■ Data section ■
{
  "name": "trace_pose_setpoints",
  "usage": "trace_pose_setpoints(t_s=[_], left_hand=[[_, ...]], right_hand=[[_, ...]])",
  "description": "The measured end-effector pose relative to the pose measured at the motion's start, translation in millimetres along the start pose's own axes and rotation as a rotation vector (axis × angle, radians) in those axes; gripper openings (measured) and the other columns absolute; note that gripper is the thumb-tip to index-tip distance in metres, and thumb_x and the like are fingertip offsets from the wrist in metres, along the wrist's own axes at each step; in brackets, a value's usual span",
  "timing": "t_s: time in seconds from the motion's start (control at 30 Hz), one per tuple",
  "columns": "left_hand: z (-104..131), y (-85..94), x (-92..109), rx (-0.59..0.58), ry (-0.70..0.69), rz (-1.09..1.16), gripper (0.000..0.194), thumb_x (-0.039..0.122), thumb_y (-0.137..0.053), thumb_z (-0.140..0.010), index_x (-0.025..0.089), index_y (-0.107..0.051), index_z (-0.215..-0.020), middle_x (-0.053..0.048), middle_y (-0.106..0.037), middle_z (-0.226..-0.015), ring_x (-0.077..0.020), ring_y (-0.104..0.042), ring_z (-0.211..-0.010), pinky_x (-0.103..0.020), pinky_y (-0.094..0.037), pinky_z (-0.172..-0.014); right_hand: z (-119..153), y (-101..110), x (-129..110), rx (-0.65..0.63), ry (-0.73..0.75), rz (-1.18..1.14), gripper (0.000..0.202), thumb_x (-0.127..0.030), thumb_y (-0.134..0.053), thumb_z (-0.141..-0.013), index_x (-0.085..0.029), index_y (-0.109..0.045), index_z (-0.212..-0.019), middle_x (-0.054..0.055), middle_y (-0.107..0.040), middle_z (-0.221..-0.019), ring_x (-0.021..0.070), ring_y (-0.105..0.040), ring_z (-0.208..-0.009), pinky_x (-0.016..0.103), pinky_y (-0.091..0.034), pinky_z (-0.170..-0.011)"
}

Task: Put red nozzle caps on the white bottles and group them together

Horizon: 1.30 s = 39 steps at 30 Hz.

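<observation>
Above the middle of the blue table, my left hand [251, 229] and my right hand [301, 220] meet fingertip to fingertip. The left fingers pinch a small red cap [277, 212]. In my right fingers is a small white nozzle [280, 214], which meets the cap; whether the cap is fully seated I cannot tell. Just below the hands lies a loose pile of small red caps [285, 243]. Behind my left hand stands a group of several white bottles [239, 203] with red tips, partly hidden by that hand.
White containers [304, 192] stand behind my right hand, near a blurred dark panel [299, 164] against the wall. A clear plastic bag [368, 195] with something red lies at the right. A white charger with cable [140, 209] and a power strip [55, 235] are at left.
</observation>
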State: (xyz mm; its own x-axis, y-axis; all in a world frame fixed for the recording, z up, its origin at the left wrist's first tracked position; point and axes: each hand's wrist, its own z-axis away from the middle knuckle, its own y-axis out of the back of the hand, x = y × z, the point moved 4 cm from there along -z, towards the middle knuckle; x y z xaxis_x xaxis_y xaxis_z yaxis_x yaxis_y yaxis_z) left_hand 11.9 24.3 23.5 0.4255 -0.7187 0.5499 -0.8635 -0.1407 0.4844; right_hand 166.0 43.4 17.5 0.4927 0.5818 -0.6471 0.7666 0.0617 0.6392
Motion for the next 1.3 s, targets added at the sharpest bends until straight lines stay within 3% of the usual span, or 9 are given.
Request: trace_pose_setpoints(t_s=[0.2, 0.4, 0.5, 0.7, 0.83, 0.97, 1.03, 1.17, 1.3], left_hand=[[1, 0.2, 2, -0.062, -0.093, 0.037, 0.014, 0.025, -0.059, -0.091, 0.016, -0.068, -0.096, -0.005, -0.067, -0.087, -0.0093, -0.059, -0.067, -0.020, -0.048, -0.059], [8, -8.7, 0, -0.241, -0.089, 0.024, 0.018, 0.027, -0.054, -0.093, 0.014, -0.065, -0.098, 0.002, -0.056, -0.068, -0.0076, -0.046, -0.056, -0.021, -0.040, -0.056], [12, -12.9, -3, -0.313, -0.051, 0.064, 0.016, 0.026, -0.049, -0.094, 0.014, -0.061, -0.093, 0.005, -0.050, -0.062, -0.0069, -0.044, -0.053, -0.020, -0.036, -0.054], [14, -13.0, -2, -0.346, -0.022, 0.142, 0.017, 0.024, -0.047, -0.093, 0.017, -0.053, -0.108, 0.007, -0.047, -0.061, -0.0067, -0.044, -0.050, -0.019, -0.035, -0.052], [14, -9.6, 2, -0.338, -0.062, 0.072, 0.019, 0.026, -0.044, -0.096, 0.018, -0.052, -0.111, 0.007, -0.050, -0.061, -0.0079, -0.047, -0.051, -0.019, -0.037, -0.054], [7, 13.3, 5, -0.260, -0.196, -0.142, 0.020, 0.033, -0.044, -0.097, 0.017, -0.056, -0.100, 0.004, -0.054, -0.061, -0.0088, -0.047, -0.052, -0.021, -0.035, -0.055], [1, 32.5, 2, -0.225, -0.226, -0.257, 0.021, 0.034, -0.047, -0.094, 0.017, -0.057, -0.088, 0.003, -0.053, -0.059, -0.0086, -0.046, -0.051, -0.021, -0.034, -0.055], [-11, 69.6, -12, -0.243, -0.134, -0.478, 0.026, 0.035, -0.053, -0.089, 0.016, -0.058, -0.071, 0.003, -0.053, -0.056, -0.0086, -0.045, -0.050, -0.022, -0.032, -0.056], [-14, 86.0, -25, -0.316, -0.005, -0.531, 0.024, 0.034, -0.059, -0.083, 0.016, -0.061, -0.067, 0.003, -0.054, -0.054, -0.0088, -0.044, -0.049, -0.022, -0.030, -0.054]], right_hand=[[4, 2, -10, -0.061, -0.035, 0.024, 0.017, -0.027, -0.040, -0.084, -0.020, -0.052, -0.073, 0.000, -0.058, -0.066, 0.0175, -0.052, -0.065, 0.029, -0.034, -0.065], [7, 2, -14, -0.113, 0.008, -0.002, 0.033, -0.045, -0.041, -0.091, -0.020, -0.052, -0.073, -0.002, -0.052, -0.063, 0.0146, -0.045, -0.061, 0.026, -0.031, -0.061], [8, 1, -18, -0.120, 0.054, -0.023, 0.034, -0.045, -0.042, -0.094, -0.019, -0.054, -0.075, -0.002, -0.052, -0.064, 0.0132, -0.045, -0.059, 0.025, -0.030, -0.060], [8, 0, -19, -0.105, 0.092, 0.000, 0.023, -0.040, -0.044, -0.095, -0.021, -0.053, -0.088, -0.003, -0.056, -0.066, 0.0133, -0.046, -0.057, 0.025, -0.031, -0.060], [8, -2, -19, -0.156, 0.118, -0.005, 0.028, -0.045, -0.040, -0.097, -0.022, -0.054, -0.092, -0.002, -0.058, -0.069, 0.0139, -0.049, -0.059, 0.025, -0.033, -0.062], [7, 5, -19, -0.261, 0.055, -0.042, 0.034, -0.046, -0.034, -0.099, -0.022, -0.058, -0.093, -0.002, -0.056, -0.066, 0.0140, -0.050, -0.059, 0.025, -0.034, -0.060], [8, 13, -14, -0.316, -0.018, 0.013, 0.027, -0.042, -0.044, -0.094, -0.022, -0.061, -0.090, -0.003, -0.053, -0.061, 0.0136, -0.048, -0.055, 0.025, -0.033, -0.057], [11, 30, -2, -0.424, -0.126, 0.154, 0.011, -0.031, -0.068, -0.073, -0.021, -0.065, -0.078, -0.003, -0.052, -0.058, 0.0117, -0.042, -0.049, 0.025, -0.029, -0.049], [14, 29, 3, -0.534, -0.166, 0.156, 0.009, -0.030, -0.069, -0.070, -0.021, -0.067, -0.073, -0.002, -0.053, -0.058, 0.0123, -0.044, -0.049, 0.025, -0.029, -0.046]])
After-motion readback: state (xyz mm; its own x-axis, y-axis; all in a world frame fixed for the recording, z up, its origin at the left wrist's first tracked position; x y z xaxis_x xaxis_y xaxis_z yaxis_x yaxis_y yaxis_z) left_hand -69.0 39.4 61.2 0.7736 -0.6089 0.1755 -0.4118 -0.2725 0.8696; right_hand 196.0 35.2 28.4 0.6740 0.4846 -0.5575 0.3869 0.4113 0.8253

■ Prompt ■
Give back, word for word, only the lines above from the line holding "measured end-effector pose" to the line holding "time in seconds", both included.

■ Finished exercise ■
  "description": "The measured end-effector pose relative to the pose measured at the motion's start, translation in millimetres along the start pose's own axes and rotation as a rotation vector (axis × angle, radians) in those axes; gripper openings (measured) and the other columns absolute; note that gripper is the thumb-tip to index-tip distance in metres, and thumb_x and the like are fingertip offsets from the wrist in metres, along the wrist's own axes at each step; in brackets, a value's usual span",
  "timing": "t_s: time in seconds from the motion's start (control at 30 Hz), one per tuple",

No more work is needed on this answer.